Elfriede “Marie” Jakob and I crossed paths over three years ago, when I spent a few weeks in Berlin and was introduced by a mutual friend. I was a student, Marie an eighty-one-year-old Auschwitz survivor. An unlikely friendship?
The first thing that hits you on meeting her is her manner: you feel the warmth of a welcoming embrace even before she reaches up to put her arms around you. You follow her stooping figure as she feels her way along the dingy hall with her crippled hands. While you make yourself at home on the blanket draping the shabby sofa, Marie lowers herself into her chair, beams at you, and starts to talk. About her children. The war. Her parents, killed by the Nazis. The babies she has delivered in her years as a midwife. Or her homeless friends. Today it is about the pigeons. I am back in Berlin after a long interval, overjoyed to see her once more.
“Tell me again, Marie. Were you born in Berlin?”
“Yes,” she tells me. She was born in the house where she now occupies a few rooms looking out on the back courtyard. Before the Second World War, the entire building belonged to her wealthy Jewish parents. By 1942 her father had been shot for refusing to kill other Jews, and Marie rounded up for deportation to Poland with her mother. Succeeding in leaping from the truck, she made her way to a village outside the city.
This family hid me in their dovecote, you know, the pigeon house. And the pigeons took care of me. I don’t tell this to just anybody – they would say I’m crazy – but when the pigeons were fed, they brought the grains, dropped them in front of me. Why not? They are also God’s creatures! They kept me alive for a week and I feed them now, too.
Out of suffering come the strongest souls. God’s wounded often make his best soldiers.
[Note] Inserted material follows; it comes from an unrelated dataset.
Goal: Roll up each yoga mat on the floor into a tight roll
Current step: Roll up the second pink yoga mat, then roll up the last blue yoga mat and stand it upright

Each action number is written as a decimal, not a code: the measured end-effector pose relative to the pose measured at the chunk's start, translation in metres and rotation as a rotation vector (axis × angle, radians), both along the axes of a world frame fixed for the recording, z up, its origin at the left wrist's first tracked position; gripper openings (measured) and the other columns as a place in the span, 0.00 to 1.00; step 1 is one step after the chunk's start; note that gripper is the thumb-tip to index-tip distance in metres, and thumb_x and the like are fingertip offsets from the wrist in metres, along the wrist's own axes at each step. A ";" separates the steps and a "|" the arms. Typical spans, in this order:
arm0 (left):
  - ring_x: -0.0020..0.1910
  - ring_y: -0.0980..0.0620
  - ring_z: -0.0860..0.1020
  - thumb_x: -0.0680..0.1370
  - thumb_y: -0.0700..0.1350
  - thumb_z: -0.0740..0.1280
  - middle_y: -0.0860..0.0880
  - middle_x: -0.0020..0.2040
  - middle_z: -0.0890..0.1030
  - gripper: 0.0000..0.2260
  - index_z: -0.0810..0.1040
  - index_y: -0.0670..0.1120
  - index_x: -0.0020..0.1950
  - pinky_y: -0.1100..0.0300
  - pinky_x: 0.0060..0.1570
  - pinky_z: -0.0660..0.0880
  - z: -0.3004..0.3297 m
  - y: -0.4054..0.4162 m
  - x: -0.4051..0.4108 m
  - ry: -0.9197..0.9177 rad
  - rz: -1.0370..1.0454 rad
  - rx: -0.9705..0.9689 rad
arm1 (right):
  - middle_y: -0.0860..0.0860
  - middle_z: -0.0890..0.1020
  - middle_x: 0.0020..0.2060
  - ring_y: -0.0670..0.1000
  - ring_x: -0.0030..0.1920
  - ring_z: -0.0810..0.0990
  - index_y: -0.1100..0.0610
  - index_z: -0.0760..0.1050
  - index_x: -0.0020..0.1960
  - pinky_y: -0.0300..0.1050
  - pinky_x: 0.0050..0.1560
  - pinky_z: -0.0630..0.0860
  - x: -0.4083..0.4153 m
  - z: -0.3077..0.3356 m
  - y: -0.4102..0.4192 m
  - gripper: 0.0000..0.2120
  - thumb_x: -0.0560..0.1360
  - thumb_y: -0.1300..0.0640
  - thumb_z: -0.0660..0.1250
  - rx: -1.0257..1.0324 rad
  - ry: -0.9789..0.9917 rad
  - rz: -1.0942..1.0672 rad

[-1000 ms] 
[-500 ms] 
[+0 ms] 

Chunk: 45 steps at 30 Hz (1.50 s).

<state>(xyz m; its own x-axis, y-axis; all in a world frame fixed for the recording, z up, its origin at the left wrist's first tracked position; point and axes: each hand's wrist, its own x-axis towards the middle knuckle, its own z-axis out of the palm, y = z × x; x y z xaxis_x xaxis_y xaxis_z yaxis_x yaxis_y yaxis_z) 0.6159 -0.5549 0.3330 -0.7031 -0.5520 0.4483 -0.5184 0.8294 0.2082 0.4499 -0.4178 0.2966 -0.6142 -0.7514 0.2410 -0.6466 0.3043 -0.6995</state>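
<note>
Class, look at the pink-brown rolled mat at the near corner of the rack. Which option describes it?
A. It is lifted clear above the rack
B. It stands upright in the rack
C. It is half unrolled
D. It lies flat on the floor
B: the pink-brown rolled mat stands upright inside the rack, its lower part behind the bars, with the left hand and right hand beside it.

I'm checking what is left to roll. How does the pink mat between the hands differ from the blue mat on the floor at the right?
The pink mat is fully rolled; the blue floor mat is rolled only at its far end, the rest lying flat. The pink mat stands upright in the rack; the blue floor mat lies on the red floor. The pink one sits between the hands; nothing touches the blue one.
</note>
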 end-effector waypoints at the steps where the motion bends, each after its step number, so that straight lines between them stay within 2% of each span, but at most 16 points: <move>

I’ve spent hours with her, hearing her tragic stories. Sometimes she weeps, but always her amazing capacity for love overflows into the words of her telling. The wounds she has suffered defy comprehension. Her hiding place betrayed by suspicious neighbors, she was imprisoned first in Auschwitz, then Sachsenhausen, where sympathetic guards facilitated an escape: she was smuggled out in barrels of camp refuse. Offered reparations monies after the war, Marie refused. She explains:
I was not the only one who suffered. What about the mothers who lost their husbands and sons in the fighting? Nobody will pay them anything. Why should I have the money?
If anyone had a right to be bitter, it would be Marie. I once commented on her attitude, and she responded almost apologetically:
I can’t hate. Look at all those who helped me – the guards, the women. Do you know, in Birkenau there was this girl, Anita. To use our names was forbidden, but I knew hers and she knew mine. Anita knew that she wouldn’t live. She shared her food with me and the other children. Can you imagine? I swore that I would name my daughter after her if I survived, and I did. I just can’t help loving...
It was only after the reunification of Germany that Marie recovered the rights to the house stolen from her family in Berlin. She insisted on renting out the apartments to “the little people” – her way of describing young families, the elderly, and students with little money – even though this leaves her with hardly enough to live on herself. Today, despite her upcoming eighty-fifth birthday, I can tell that something is troubling her.
My daughter, she has liver cancer. It hurts my heart. Why am I still here, when so many are gone? I raised fifteen children besides my own five, and two of them are dead already.
Why indeed. Why do some carry a load apparently so much heavier than the rest of us? Recently I read some words quoted by Rabbi Abraham Twerski: “Out of suffering come the strongest souls. God’s wounded often make his best soldiers.” I have been privileged to know one of God’s wounded warriors.
As I rise to go, Marie insists on seeing me to the door. Again she reaches up to embrace me. “When are you coming again?” I tell her that I will be leaving the country, that I may not see her again. She smiles reassuringly: “Don’t worry, my dear, I’ll see you again up there with God.”